Top of Recorded information
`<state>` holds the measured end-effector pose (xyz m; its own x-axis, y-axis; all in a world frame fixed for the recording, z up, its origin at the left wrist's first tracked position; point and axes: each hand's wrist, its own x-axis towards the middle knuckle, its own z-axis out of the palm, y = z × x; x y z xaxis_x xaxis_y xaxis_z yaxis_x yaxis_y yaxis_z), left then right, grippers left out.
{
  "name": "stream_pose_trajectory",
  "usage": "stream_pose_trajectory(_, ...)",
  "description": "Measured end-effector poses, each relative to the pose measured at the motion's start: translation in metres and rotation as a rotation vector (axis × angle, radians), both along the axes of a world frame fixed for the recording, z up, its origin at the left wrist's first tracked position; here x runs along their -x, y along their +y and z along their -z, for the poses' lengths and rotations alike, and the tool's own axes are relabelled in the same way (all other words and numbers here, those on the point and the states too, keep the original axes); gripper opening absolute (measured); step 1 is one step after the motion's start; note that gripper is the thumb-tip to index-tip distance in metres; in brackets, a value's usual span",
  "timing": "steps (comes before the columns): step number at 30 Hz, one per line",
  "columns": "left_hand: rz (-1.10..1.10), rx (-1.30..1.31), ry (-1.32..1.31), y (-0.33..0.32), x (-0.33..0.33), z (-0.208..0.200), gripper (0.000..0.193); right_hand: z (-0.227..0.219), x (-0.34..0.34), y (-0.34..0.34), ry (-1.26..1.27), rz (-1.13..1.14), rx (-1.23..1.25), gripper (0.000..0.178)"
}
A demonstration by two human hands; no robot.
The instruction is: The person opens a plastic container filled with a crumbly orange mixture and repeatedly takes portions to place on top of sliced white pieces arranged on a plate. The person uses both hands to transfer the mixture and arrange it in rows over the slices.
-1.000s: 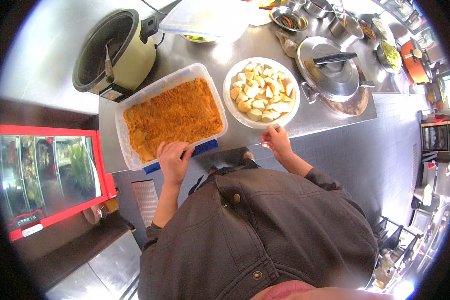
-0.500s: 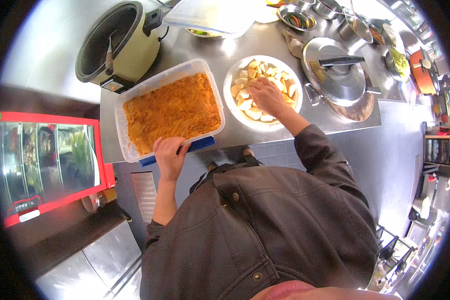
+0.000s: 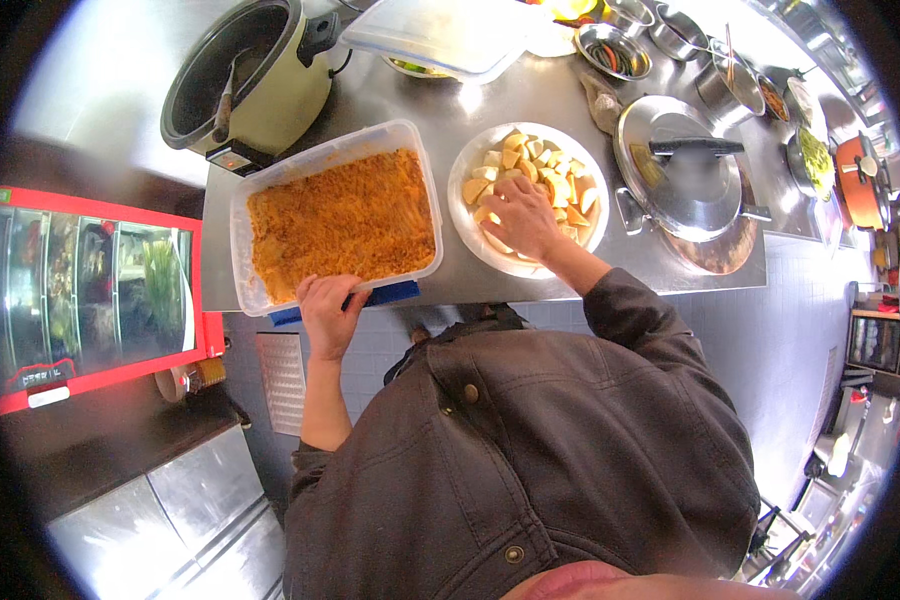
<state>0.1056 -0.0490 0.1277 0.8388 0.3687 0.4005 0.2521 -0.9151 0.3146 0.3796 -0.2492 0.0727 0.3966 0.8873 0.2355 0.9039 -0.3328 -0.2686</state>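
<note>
A clear plastic container (image 3: 425, 190) holds a flat layer of orange-brown, shredded-looking food (image 3: 340, 220). My left hand (image 3: 328, 312) grips its near rim, with the fingers over the edge. To the right, a round pale bowl (image 3: 467, 238) is full of cut chunks that look like potato (image 3: 558, 185). Down among the chunks at the bowl's left-front side is my right hand (image 3: 522, 220), its fingers curled around some of them. The fingertips are partly hidden, so how many pieces they hold cannot be seen. A blue edge (image 3: 390, 293) shows under the container's near side.
A cooker pot (image 3: 280, 110) with a utensil inside stands at back left. Behind the bowl lies a clear lid (image 3: 430, 40). A lidded steel pot (image 3: 675, 165) sits at right, near several small bowls and an orange pot (image 3: 860, 180). A red-framed glass cabinet (image 3: 100, 290) is at left.
My right hand has moved toward the near left part of the bowl, its fingers now lower among the chunks. My left hand stays on the container's rim. The view has shifted slightly.
</note>
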Motion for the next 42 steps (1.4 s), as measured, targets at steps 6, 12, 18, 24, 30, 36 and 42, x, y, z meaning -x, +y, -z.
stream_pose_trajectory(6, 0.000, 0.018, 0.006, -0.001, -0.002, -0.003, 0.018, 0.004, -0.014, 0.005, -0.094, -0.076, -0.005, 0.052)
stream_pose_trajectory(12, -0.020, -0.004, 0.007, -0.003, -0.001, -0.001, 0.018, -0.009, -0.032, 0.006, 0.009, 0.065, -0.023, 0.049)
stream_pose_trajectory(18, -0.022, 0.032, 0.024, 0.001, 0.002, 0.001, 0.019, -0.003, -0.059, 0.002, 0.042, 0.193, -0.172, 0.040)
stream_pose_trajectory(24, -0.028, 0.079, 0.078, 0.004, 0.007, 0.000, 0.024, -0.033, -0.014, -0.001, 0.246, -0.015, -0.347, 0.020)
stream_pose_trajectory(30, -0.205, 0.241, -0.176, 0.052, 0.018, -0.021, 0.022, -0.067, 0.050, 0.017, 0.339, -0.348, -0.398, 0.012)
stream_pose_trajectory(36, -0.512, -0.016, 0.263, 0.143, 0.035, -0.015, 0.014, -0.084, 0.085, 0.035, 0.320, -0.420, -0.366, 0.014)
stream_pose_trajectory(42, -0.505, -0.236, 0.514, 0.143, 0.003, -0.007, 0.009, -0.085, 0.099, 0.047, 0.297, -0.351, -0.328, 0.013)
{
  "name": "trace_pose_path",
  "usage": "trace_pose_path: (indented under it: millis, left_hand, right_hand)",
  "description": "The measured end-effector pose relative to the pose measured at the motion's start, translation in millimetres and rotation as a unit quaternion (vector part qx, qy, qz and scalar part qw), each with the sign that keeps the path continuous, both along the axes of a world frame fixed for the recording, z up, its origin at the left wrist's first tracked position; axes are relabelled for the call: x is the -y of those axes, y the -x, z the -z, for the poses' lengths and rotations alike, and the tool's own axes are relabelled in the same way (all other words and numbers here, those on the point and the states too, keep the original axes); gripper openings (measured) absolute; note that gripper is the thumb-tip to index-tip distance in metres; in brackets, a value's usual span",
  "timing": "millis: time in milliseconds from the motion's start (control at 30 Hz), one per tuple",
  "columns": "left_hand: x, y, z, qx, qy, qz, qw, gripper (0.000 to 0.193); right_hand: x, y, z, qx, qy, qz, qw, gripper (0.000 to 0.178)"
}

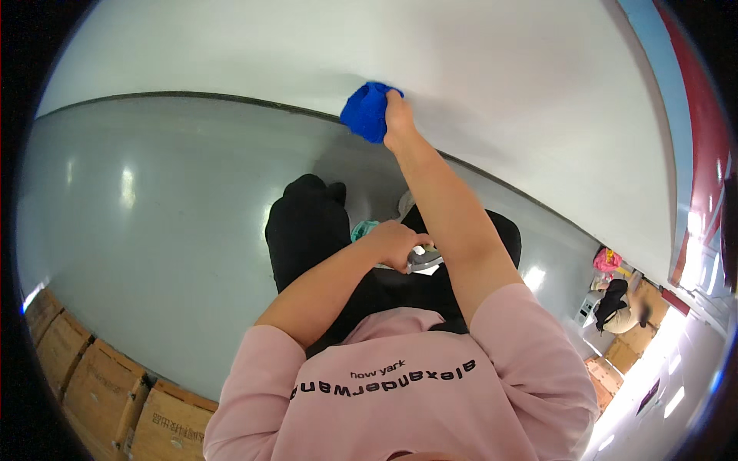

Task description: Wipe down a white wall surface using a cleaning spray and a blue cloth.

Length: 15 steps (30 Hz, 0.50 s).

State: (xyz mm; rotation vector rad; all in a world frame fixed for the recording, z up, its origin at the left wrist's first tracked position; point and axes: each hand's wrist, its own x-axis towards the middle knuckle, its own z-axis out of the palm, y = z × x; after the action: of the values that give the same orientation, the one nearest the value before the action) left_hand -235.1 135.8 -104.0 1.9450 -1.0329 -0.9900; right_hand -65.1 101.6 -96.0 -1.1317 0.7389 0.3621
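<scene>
My right hand (397, 121) is stretched out ahead and closed on a bright blue cloth (364, 111). The cloth is bunched and lies against the lower part of a white wall (492, 84), just above where it meets the floor. Between my knees, my left hand (398, 243) is curled, partly behind my right forearm. Small white and grey parts show at its fingers, but what it grips is not clear. Beside that hand is a teal thing (363, 230), partly covered by my knee and forearm.
Grey shiny floor (169, 192) stretches to my left. Wooden crates (108, 384) line the lower left edge. At the far right another person (619, 307) bends near cardboard boxes (642, 326) and a pink bag (607, 260). A dark strip (530, 201) edges the wall's base.
</scene>
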Motion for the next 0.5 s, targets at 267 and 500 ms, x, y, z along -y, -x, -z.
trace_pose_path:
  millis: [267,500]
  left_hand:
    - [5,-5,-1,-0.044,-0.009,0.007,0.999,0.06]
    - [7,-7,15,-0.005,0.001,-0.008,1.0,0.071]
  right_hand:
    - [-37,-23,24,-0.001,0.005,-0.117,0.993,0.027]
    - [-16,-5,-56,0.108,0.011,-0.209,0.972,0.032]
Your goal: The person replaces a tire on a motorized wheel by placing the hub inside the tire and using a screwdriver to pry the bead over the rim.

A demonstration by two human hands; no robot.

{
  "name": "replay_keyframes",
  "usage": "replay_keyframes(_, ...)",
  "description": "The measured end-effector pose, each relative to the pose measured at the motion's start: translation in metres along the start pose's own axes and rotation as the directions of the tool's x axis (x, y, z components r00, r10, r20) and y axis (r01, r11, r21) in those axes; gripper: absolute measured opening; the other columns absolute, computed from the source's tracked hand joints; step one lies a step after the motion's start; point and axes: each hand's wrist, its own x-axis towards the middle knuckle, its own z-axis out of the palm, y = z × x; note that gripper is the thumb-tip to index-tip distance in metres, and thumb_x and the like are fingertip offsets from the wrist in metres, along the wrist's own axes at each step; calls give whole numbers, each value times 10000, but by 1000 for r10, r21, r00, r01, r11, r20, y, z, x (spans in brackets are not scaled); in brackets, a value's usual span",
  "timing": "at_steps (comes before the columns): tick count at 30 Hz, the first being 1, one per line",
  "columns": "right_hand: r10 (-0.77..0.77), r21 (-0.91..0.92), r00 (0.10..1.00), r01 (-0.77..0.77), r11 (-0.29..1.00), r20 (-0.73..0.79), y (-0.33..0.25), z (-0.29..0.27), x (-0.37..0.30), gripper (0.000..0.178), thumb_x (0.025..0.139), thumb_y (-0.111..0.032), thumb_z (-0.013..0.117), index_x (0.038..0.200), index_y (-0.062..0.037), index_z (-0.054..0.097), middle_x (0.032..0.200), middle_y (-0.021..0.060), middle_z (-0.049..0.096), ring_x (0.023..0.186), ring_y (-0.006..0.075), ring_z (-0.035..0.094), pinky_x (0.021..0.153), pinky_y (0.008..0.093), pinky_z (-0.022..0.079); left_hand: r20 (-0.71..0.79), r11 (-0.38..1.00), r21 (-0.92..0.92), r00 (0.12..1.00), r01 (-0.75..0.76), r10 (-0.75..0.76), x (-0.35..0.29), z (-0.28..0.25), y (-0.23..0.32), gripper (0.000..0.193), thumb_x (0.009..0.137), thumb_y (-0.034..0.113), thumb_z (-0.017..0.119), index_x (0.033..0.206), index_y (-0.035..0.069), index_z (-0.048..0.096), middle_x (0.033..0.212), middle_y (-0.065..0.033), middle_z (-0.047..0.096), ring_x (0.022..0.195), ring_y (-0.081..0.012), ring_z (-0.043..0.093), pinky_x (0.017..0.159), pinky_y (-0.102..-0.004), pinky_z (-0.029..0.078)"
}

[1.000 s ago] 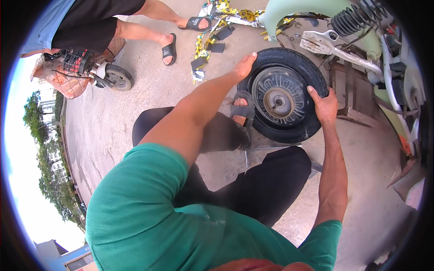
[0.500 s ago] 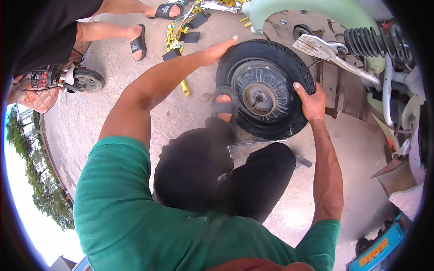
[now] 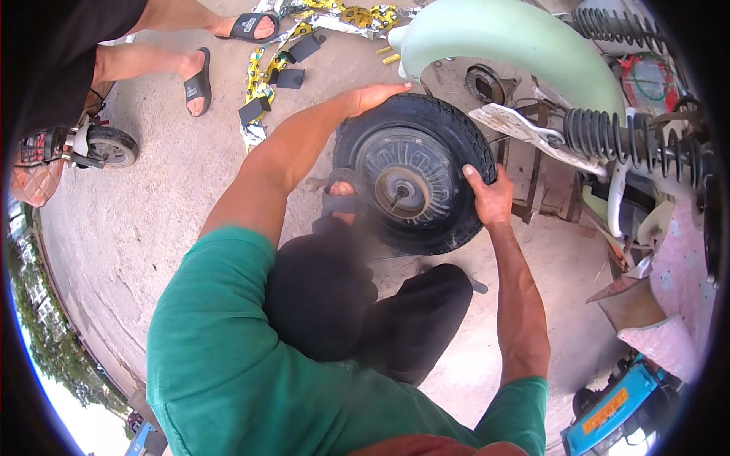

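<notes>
A big black wheel (image 3: 414,159) is sitting in front of the person, between the two hands, just beside a foot in a grey sandal (image 3: 340,204) and near a pale green mudguard (image 3: 525,38). From where I am standing, the right hand (image 3: 493,194) is grasping the tyre (image 3: 426,242) at its right edge, and the thumb is lying on the side of the rubber. The left hand (image 3: 376,97) is touching the top left edge, but its fingers are hiding behind the tyre, so I cannot tell if they are squeezing. The middle is looking like solid metal, so I am guessing the wheel is heavy and hard to break. The rubber is looking stiff and bumpy, so it is probably giving a good grip. Two hands on the tyre, facing each other, are seeming best, away from the axle (image 3: 399,197) that is poking out
</notes>
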Motion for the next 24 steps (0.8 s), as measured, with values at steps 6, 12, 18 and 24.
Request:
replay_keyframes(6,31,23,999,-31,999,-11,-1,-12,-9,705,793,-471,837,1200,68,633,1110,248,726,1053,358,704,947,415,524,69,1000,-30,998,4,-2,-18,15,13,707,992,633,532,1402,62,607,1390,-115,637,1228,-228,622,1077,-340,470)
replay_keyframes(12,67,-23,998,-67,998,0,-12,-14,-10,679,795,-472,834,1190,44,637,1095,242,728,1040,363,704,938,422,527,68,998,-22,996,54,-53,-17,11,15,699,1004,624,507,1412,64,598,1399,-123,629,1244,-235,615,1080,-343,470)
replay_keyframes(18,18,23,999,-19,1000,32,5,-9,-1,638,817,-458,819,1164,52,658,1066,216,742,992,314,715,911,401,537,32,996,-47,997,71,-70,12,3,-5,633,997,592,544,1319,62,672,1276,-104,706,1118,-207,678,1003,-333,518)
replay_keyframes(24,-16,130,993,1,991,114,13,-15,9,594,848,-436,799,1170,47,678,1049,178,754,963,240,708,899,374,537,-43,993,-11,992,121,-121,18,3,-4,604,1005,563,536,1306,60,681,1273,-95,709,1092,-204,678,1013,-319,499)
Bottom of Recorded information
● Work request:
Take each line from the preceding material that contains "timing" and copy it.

● Your solution:
  "timing": "steps (comes before the columns): step number at 30 Hz, one per line",
  "timing": "millis: time in milliseconds from the motion's start (control at 30 Hz), one per tuple",
  "timing": "at_steps (comes before the columns): tick count at 30 Hz, the first being 1, one per line",

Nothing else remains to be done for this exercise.